We give them all the food they could want, so we give them pollen and nectar, and then we keep them in a room that is dark or is under red light so which they can't see.

So we have a whole set of experiments designed that we'll be using these colonies for.

They all have to do with either how they all collectively partition the work in the nest, or they have to do with larval development.

So, there's still a lot of mystery there in terms of what's turning a bumblebee larva into a queen.

So in honeybees, the workers will feed the larvae royal jelly, and female larvae that eat this protein complex, they will develop into a queen.

Bumblebees don't have royal jelly.

They have some other mechanism that they're using to produce queens.

So there is some evidence in bumblebees that the way you make a queen is, you feed a larva more pollen and nectar when they're developing, but it looks like there are other factors, too.

So when a bee comes along and feeds, she'll regurgitate, and we actually don't know that much about what's even in the bee barf.

You collect the bee barf two different fundamental ways, so one way is, you can squeeze a bee, sort of force it to regurgitate.

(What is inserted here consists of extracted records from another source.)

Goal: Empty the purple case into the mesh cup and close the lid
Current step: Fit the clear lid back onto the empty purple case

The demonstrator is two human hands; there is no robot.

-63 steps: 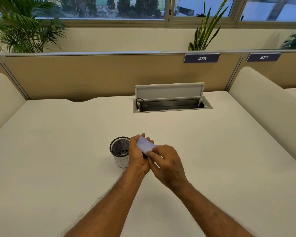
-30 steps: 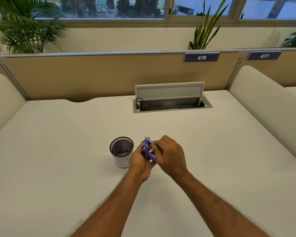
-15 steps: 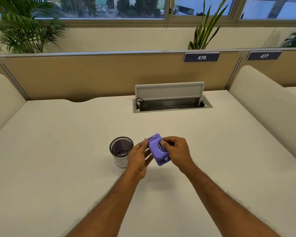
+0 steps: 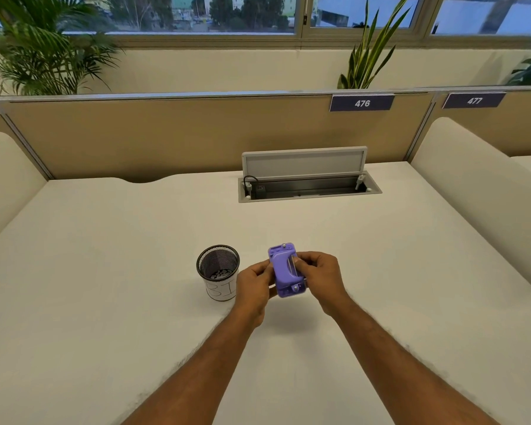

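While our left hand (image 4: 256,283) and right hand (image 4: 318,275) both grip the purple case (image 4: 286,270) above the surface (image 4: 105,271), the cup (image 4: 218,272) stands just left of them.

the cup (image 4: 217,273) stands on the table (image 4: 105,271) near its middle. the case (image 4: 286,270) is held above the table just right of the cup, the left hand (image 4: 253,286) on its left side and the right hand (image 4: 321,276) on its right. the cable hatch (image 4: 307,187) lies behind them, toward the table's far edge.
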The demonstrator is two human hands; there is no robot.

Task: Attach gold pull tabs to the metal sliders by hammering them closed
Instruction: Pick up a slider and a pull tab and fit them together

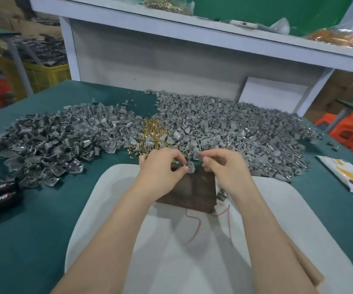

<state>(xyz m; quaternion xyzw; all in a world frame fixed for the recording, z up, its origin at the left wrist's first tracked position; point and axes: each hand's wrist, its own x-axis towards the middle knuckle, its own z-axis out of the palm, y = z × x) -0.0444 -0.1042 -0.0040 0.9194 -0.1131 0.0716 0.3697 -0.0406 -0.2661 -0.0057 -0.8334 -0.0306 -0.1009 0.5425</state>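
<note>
My left hand (163, 164) pinches a grey metal slider (191, 167) above the far edge of a dark brown block (192, 192). My right hand (222, 164) pinches another small grey piece (200, 156) just to its right, fingers curled. What lies between the fingertips is too small to make out. A small heap of gold pull tabs (151, 132) lies just beyond my hands. Large heaps of grey sliders spread to the left (50, 141) and to the right (235, 128). No hammer is in view.
The block sits on a white pad (112, 209) over a green table (33, 230). Two black "TAPER" items (0, 195) lie at the left edge, a white and orange packet (345, 177) at the right. A white shelf (192, 32) with bags stands behind.
</note>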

It's just a gentle squeezing, but one of the issues with that is, when they're actually feeding brood, they're probably also adding other things from the head glands, so the second way that you can collect the regurgitate is, you sit and wait for a feeding event to happen, but you immediately pipette out the regurgitate.

One of the things that is in the bee regurgitate are large proteins, so we're looking at those, trying to figure out what they are, and then we're also going to be looking at small RNAs, these micro-RNAs.

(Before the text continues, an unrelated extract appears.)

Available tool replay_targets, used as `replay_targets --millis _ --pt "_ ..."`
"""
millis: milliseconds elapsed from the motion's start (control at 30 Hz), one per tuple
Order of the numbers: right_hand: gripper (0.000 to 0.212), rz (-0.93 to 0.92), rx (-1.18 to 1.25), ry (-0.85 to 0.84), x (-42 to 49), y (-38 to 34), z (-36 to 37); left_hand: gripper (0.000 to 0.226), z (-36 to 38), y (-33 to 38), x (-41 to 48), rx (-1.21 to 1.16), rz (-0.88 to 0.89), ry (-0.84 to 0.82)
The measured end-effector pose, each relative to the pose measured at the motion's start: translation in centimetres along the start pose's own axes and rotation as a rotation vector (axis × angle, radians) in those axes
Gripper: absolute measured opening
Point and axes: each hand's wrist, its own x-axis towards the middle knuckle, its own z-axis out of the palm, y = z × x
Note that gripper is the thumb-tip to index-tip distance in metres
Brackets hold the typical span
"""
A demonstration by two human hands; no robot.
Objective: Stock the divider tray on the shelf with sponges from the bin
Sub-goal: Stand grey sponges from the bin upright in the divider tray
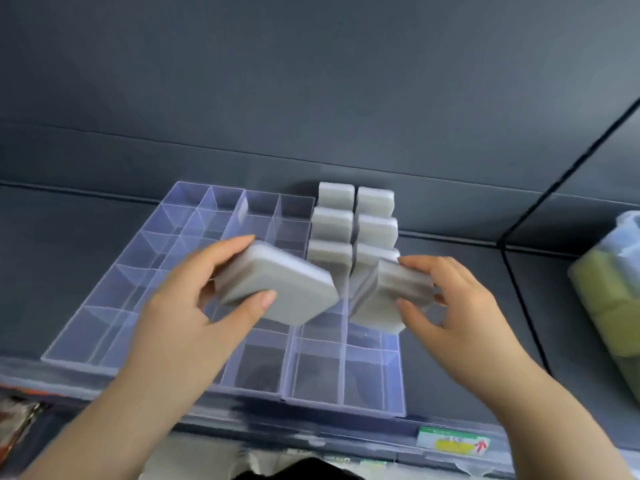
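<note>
A clear plastic divider tray (pixel 104 320) lies on the dark shelf. Several grey sponges (pixel 336 223) stand upright in two columns of its compartments at the back right. My left hand (pixel 194 306) grips a grey sponge (pixel 280 289) by its edges, tilted, above the middle of the tray. My right hand (pixel 453 299) holds another grey sponge (pixel 384 292) upright over the right column, just in front of the standing ones, its lower end down at the compartments. The bin is not in view.
Packs of yellow-green and pale blue items (pixel 609 296) sit on the shelf at the far right. A black frame bar (pixel 519 292) runs between them and the tray. A price label (pixel 453 441) is on the shelf's front edge.
</note>
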Motion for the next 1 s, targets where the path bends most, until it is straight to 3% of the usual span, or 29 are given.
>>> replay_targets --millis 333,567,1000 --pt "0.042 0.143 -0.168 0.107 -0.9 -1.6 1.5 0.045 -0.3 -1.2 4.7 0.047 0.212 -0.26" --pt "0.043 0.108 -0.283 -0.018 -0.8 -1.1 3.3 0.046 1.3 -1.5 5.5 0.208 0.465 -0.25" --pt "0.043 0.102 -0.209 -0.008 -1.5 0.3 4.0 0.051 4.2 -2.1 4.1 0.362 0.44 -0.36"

They can control gene expression in the individual that consumes the regurgitate.

For people that want to know how we can more effectively rear bumblebees and use them for pollination services, there's a benefit to knowing what sorts of things actually turn a larva into a queen versus a worker, knowing something about how development actually happens.

If we know those things, then we can potentially help control it.

So something that we really want to be able to do is create a system where we can feed larvae what we want to feed them so we can experimentally figure out the factors that influence their development.

Bumblebees are our nation's single most economically important native pollinator.

In many places, it's getting hotter.

There's less food around, so understanding the thermal biology of bumblebees and the nutritional biology, that's really driving a lot of the research.